## What the exercise asks
The answer must give back every line of the data exactly, with no pictures.
****
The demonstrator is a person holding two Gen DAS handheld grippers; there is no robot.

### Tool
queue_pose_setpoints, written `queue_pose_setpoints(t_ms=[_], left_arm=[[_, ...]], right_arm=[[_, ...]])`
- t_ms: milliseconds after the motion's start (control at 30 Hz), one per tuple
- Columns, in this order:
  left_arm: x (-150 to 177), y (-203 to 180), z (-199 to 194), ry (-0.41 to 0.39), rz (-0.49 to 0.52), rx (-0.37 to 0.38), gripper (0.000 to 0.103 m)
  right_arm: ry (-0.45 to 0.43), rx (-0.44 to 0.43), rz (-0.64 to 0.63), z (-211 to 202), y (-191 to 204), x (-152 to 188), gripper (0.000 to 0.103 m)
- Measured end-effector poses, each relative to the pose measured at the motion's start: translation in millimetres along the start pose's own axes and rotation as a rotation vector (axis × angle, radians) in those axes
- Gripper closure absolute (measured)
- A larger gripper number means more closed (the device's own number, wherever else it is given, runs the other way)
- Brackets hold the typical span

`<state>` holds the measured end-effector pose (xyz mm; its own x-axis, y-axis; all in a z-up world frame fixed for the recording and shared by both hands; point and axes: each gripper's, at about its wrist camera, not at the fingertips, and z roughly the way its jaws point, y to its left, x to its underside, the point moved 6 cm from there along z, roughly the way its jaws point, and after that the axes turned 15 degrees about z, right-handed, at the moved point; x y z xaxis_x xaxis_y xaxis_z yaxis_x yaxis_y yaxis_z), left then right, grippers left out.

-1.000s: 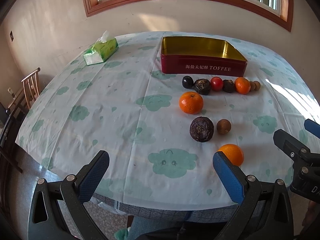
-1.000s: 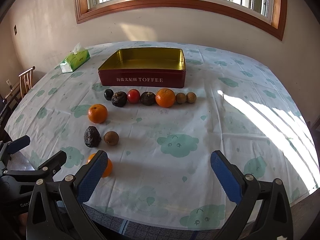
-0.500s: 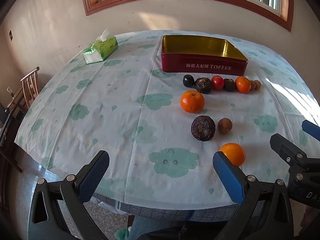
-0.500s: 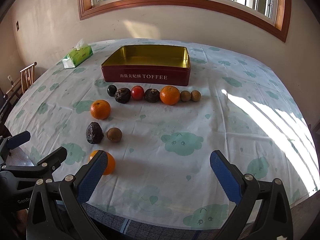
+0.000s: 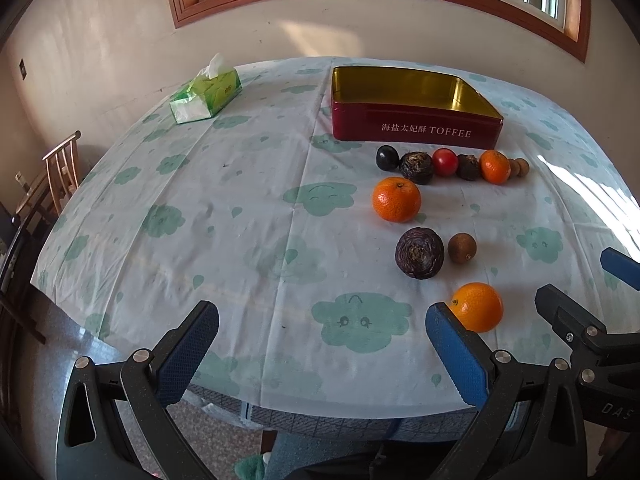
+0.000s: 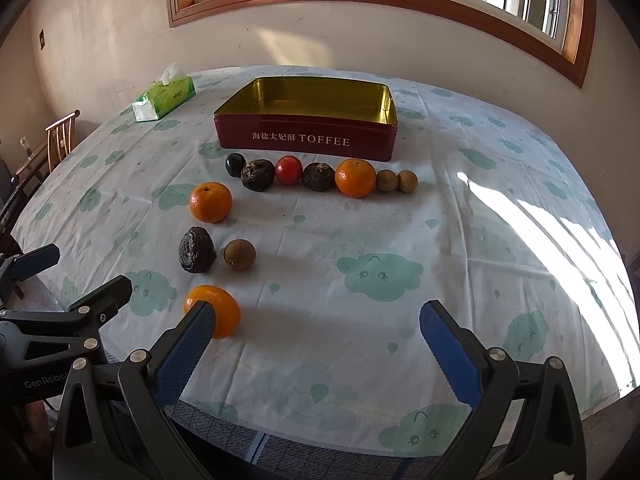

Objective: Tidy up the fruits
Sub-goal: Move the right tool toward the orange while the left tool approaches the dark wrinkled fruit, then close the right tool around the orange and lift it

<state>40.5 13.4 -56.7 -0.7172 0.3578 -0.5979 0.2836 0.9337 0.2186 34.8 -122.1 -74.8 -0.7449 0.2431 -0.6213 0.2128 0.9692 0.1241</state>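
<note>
A round table (image 6: 460,240) in a cloud-print cloth holds a red toffee tin (image 6: 308,136), lid off, gold inside bare. Just in front of it runs a row of seven fruits (image 6: 320,174) (dark ones, a red one, an orange, two small brown). Nearer lie an orange (image 6: 211,202), a dark wrinkled fruit (image 6: 196,250) beside a brown one (image 6: 239,254), and a second orange (image 5: 478,306) by the edge. The left gripper (image 5: 320,344) and right gripper (image 6: 316,344) hover low at the near edge, jaws spread wide, holding nothing. A tissue box (image 5: 206,94) sits far left.
</note>
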Motion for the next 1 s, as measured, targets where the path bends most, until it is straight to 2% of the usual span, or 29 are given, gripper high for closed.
queue_pose_setpoints(t_ms=[133,233,367,500,633,800,867,900,1000], left_arm=[[0.5,7.2,-0.5,-0.007,-0.009,0.004,0.000],[1.1,19.4,1.0,0.008,-0.008,-0.027,0.000],[6.6,32.4,3.2,0.054,0.002,-0.060,0.000],[10.1,34.7,5.7,0.068,-0.012,-0.044,0.000],[11.6,34.4,7.9,0.064,-0.035,-0.024,0.000],[13.7,35.1,11.0,0.084,-0.054,-0.004,0.000],[14.1,34.1,11.9,0.094,-0.054,0.002,0.000],[14.4,33.9,12.6,0.094,-0.058,0.007,0.000],[14.8,34.8,13.4,0.095,-0.057,0.005,0.000]], right_arm=[[0.005,-0.007,-0.017,1.4,4.8,2.7,0.003],[0.010,-0.020,-0.034,1.7,9.2,4.8,0.006],[0.042,-0.035,-0.061,7.9,16.8,10.1,0.017],[0.085,-0.062,-0.093,15.0,27.1,17.2,0.028],[0.113,-0.088,-0.138,19.3,40.8,21.6,0.033],[0.132,-0.107,-0.195,24.1,56.1,25.0,0.045],[0.141,-0.109,-0.213,28.3,60.5,26.7,0.047],[0.147,-0.108,-0.216,30.9,61.8,27.6,0.052],[0.171,-0.114,-0.216,37.5,62.7,30.8,0.058]])
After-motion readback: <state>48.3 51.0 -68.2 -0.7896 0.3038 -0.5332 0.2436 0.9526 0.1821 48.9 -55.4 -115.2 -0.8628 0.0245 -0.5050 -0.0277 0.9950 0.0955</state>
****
## Solution for this problem
The demonstrator is a person holding two Gen DAS handheld grippers; there is no robot.

### Tool
queue_pose_setpoints, written `queue_pose_setpoints(t_ms=[_], left_arm=[[_, ...]], right_arm=[[_, ...]])`
- t_ms: milliseconds after the motion's start (control at 30 Hz), one per tuple
- Columns, in this order:
  left_arm: x (-150 to 177), y (-203 to 180), z (-199 to 194), ry (-0.41 to 0.39), rz (-0.49 to 0.52), rx (-0.37 to 0.38), gripper (0.000 to 0.103 m)
  right_arm: ry (-0.45 to 0.43), rx (-0.44 to 0.43), rz (-0.64 to 0.63), z (-211 to 202), y (-191 to 204), x (-152 to 188), gripper (0.000 to 0.103 m)
- Measured end-effector poses, each relative to the pose measured at the motion's start: translation in millimetres along the start pose's own axes and rotation as a rotation vector (axis × angle, radians) in those axes
- Gripper closure absolute (measured)
- A larger gripper number means more closed (the device's own number, wherever else it is given, runs the other way)
- Brackets hold the typical span

`<state>` holds the measured end-effector pose (xyz mm; its own x-axis, y-axis; all in a z-up world frame fixed for the recording and shared by both hands; point and axes: each gripper's, at about its wrist camera, not at the fingertips, and z roughly the way its jaws point, y to its left, x to its underside, the point moved 6 cm from there along z, roughly the way its jaws point, and after that the axes turned 15 degrees about z, right-handed, at the moved point; x y z xaxis_x xaxis_y xaxis_z yaxis_x yaxis_y yaxis_z), left then right, grippers left out.

-1.000s: 
-1.000s: 
-0.500s: 
-0.500s: 
+0.000s: 
+0.000s: 

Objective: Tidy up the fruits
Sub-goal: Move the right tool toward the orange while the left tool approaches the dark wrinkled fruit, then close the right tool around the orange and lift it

<state>40.5 13.4 -56.7 -0.7172 0.3578 -0.5979 0.2836 0.9337 0.2186 34.8 -122.1 -74.8 -0.7449 0.2431 -0.6213 0.2128 0.9692 0.1241</state>
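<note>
A round table (image 6: 460,240) in a cloud-print cloth holds a red toffee tin (image 6: 308,136), lid off, gold inside bare. Just in front of it runs a row of seven fruits (image 6: 320,174) (dark ones, a red one, an orange, two small brown). Nearer lie an orange (image 6: 211,202), a dark wrinkled fruit (image 6: 196,250) beside a brown one (image 6: 239,254), and a second orange (image 5: 478,306) by the edge. The left gripper (image 5: 320,344) and right gripper (image 6: 316,344) hover low at the near edge, jaws spread wide, holding nothing. A tissue box (image 5: 206,94) sits far left.
</note>
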Motion for the next 1 s, as measured, targets where the path bends most, until it is straight to 2% of the usual span, or 29 are given, gripper high for closed.
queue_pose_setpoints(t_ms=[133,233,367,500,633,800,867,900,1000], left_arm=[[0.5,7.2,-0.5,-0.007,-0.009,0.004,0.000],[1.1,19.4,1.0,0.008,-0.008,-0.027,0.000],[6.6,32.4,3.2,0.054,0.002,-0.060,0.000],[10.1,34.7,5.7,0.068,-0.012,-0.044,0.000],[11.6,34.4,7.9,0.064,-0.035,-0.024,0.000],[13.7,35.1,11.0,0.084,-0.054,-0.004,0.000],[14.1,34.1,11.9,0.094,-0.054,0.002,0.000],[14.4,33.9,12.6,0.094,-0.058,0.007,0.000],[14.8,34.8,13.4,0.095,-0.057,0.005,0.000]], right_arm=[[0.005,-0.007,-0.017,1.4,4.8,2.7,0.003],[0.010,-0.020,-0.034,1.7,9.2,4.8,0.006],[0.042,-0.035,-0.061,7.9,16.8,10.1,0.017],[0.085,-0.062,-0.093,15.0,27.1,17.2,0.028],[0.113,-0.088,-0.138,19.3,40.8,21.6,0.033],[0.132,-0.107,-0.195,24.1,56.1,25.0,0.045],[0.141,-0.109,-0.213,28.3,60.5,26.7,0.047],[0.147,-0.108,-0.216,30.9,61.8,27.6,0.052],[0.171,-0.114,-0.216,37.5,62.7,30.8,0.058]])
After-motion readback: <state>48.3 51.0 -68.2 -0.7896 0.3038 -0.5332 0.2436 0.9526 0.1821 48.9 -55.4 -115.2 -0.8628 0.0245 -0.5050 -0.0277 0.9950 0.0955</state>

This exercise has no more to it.